Balham Night
Social networking & mapping experiment
Overview
I’d just moved to a new part of London, and I wanted to know what would happen if I got together friends of friends of friends, on the pretext that a) they all lived locally (within a 2 mile radius) and b) everyone potentially knew each other by connection.
The result was Balham Night! Two real-life get-togethers organised entirely via the web, with 40 people at the first, 130 people at the second, and 300 on the mailing list by the end.
Process
The Balham Night site required 4 pieces of information about someone in order for them to participate:
- Their name
- Their email
- Their postcode
- The person who had invited them
With this information I was able to:
- Place the person on a Google Map
- Insert the person into the tree of relationships
- Email them about the physical event
Users were able to watch the map in the run-up to the event to see if any new people from their area were coming, then locate them in the relationship tree, seeing if they had any friends in common.
As well as this, a week before the event, I would process all users by location, and email each person the names of the 5 closest people to them, setting them the goal of finding those people on the night and introducing themselves.

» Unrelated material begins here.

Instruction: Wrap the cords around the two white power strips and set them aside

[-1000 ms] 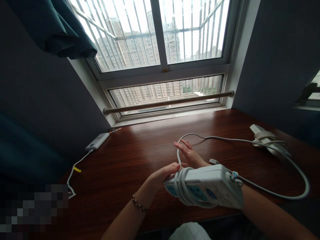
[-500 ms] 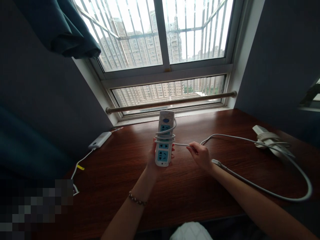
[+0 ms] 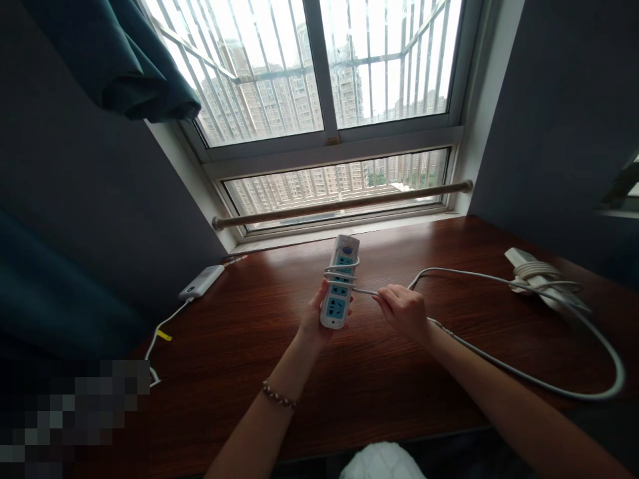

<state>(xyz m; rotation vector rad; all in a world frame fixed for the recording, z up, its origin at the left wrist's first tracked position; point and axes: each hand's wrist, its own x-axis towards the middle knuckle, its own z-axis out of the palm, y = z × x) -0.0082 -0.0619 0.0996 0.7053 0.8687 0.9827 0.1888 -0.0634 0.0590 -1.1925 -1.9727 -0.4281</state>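
Left hand is wrapped round the power strip, held up over the desk, fingertips mostly hidden behind it. Right hand has the cord pinched and partly covered. Decent stretch of wood between strip and white box near the left edge.

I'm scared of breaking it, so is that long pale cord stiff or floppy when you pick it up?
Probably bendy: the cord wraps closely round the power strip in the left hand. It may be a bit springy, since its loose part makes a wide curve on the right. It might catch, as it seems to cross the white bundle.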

On the night itself, everyone would be given a coloured name badge, indicating their relative distance to Balham, so folks could again, more easily discover new aquaintences.
Implementation
The site was a PHP/SQL and HTML/JavaScript Google Maps mashup. I learnt a lot about complex hierarchies, creation and traversal of data structures, and use of APIs, as well as about running events, and frankly… how much effort it takes to do it well!